Intersection with $$y = x$$:

$$x^2 + 3x^2 = 18 \implies 4x^2 = 18 \implies x = \sqrt{4.5} = \frac{3}{\sqrt{2}}$$.

Point of intersection is $$(\frac{3}{\sqrt{2}}, \frac{3}{\sqrt{2}})$$.

Area = $$\int_{0}^{3/\sqrt{2}} x \, dx + \int_{3/\sqrt{2}}^{3\sqrt{2}} \sqrt{\frac{18-x^2}{3}} \, dx$$

Alternatively, using polar substitution or parametric form $$x = \sqrt{18}\cos\theta, y = \sqrt{6}\sin\theta$$.

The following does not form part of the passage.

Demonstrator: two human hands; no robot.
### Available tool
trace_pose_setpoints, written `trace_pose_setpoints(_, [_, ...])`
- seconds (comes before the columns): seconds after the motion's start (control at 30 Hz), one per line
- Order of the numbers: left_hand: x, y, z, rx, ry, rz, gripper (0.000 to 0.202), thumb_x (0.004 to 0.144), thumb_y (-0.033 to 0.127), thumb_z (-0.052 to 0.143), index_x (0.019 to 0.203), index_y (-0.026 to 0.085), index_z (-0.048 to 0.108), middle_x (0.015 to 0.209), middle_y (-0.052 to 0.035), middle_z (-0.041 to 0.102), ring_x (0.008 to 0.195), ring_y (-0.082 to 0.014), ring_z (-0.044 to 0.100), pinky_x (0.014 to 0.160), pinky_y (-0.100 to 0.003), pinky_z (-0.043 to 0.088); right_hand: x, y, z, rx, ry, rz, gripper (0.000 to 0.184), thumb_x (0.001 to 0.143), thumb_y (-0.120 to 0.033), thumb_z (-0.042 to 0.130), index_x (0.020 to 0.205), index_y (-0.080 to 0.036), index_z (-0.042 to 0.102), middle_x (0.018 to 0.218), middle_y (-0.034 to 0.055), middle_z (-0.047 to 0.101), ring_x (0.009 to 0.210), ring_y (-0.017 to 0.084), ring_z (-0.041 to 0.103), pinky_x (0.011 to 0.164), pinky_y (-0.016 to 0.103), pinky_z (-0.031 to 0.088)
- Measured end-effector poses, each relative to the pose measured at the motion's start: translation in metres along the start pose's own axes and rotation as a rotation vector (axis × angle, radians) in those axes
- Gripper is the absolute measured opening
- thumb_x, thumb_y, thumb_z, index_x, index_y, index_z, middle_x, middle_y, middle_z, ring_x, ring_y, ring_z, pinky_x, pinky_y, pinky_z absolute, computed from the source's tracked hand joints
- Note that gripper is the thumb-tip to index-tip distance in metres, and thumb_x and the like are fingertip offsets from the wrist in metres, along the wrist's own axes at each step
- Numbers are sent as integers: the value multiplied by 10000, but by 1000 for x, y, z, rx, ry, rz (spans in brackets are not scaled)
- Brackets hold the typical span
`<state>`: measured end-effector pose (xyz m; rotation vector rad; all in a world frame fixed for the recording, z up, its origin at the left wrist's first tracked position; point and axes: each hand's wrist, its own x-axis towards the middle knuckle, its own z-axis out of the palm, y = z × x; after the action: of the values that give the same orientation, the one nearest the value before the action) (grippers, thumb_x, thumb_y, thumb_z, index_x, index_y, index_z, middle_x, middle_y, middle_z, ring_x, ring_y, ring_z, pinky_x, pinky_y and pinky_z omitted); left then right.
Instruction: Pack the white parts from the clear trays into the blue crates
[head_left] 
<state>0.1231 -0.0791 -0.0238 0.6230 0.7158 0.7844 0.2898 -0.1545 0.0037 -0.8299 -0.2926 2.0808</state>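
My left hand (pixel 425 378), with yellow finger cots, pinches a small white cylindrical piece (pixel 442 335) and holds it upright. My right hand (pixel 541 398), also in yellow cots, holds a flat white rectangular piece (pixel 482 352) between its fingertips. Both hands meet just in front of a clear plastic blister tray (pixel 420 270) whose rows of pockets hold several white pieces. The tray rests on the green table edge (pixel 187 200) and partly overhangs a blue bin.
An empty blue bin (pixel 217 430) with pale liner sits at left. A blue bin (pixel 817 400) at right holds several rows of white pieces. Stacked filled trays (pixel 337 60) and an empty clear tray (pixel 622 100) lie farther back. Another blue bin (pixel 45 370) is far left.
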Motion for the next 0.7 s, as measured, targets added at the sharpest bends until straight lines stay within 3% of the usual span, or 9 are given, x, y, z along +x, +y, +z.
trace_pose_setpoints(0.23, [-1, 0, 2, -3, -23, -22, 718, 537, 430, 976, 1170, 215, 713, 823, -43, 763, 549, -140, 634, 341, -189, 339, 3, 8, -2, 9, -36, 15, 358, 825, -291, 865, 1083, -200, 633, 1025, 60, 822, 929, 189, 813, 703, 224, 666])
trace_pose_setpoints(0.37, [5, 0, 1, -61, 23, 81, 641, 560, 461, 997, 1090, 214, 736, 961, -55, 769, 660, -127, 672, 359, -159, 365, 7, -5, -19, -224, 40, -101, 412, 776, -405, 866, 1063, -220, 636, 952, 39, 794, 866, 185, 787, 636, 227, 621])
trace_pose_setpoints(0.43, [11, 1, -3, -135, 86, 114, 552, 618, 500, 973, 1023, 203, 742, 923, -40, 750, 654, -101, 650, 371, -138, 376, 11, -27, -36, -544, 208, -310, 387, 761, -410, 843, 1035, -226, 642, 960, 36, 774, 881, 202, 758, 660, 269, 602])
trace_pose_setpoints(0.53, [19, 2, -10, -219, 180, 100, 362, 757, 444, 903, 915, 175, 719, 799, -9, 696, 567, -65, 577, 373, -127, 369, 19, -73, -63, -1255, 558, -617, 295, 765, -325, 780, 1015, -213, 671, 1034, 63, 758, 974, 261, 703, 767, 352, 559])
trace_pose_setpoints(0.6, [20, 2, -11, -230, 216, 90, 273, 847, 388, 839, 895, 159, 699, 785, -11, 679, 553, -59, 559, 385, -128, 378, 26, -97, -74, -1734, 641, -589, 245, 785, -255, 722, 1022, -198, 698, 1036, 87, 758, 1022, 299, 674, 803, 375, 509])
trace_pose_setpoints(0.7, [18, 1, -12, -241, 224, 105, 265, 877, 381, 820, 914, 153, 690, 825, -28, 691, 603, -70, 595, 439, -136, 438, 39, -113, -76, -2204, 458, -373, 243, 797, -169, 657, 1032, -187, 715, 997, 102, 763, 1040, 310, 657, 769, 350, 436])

The line $$y=x$$ corresponds to $$\tan\theta = \frac{y/b}{x/a} = \frac{a}{b} = \frac{\sqrt{18}}{\sqrt{6}} = \sqrt{3}$$. So $$\theta = \pi/3$$.

Area in first quadrant below the line corresponds to integrating $$\theta$$ from $$0$$ to $$\pi/3$$ in the auxiliary circle transform:

Area $$= \frac{1}{4}(\pi ab) \times (\text{sector portion}) = \sqrt{3}\pi$$.

Correct Option: C ($$\sqrt{3}\pi$$)